4. In one of my tete-a-tetes with Motta Gur when he was chief of staff, I noticed he was more interested in talking politics than military affairs. "Are you planning to run for prime minister?" I asked him, in jest. Motta, an honest, straight-talking guy, was appointed chief of staff after the Yom Kippur War. As a military attache in America, he had not been involved in the wartime failures. His answer was yes. "Whatever gave you that idea?" I asked him. He didn't beat around the bush. "In the days of giants like Ben-Gurion, Eshkol, Sapir and Golda, I wouldn't have dreamed of it," he said, "but if Yitzhak Rabin can be prime minister, why can't I?" So why I am telling this story now? Because I think we need a law to keep chiefs of staff from seeking the office of prime minister for at least seven years from the day they step down. If a chief of staff is busy thinking about running for prime minister, his mind is not going to be on the army.

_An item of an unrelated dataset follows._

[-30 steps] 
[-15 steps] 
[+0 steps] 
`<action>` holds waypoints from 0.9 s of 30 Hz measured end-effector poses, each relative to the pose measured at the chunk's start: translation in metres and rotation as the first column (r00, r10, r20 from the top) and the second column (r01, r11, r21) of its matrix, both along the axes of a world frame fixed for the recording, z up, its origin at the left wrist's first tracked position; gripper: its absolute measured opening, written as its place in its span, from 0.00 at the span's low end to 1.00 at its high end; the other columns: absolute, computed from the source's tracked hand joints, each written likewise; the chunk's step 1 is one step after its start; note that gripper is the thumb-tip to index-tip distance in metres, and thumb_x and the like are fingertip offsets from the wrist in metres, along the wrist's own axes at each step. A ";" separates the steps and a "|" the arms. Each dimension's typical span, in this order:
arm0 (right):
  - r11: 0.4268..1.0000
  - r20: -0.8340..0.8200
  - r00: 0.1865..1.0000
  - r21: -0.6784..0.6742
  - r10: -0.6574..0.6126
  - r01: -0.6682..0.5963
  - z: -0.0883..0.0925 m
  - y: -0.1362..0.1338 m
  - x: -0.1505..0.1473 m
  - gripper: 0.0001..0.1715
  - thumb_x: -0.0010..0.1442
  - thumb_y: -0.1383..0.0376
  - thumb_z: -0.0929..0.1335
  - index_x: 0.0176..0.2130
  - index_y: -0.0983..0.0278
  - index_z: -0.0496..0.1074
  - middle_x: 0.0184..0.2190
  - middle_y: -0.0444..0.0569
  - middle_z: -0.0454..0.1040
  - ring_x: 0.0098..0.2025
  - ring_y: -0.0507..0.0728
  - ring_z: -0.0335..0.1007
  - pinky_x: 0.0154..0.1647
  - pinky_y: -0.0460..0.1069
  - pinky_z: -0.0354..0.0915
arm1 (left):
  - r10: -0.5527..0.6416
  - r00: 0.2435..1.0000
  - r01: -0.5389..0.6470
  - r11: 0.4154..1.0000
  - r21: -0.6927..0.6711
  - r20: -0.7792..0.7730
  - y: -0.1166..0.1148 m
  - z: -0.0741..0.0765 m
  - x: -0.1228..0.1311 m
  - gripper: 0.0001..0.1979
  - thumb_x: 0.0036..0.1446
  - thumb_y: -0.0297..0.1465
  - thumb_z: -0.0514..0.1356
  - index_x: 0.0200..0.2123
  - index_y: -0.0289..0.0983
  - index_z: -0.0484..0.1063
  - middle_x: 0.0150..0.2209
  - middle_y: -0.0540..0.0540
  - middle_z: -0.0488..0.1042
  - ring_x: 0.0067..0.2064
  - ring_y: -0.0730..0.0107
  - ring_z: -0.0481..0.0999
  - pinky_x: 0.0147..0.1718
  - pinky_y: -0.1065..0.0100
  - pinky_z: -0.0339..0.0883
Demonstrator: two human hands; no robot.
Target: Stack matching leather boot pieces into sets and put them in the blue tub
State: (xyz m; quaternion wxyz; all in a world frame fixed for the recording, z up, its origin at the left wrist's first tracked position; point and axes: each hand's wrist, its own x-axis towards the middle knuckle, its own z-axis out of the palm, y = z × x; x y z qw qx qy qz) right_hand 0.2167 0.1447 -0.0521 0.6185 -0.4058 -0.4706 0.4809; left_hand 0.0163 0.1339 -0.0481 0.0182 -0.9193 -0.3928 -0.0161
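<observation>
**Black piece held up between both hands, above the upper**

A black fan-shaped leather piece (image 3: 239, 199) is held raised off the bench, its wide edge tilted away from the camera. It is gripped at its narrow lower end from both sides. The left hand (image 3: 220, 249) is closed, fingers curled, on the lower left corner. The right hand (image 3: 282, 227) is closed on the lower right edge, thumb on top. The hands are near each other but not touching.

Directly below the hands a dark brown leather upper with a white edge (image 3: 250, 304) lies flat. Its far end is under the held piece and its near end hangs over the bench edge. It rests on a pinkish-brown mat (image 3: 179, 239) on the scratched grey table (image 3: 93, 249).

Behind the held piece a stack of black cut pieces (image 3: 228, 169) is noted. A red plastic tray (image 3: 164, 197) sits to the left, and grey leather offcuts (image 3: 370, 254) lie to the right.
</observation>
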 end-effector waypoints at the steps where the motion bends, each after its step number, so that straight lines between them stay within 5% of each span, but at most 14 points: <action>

5. Ever since Ofer Glazer was picked up on charges of sexual harassment and indecent behavior, he and his billionaire wife haven't stopped giggling and smiling as they enter and leave the courts. As if there were nothing more fun than being interrogated by the police or sitting in the defendant's dock. As if nothing could beat starring as a sex offender, singing and dancing at all the parties of the country's high and mighty. While his wife was at home, recuperating from surgery, Glazer harassed her private nurse. He ran his hands all over her body, rubbed her back and patted her backside. I can't sleep, he said once, fondling her breasts with both hands. The nurse pushed him away and told him maybe a glass of hot milk would help. In response, he grabbed her tight and said he wanted "mother's milk." A second complainant, a woman who wanted to rent an apartment from him in Eilat, offered similar testimony, with the addition of a forced kiss on the mouth. Glazer was sentenced to half a year for these sexual offenses. While Haim Ramon's world collapsed around him because of one kiss, Glazer is laughing all the way to the clink. On Friday, his devoted wife threw a party for him at her mansion, inviting the media and 150 of all the who's who in Israel, to celebrate his birthday and the start of his prison sentence. Do these people have no shame?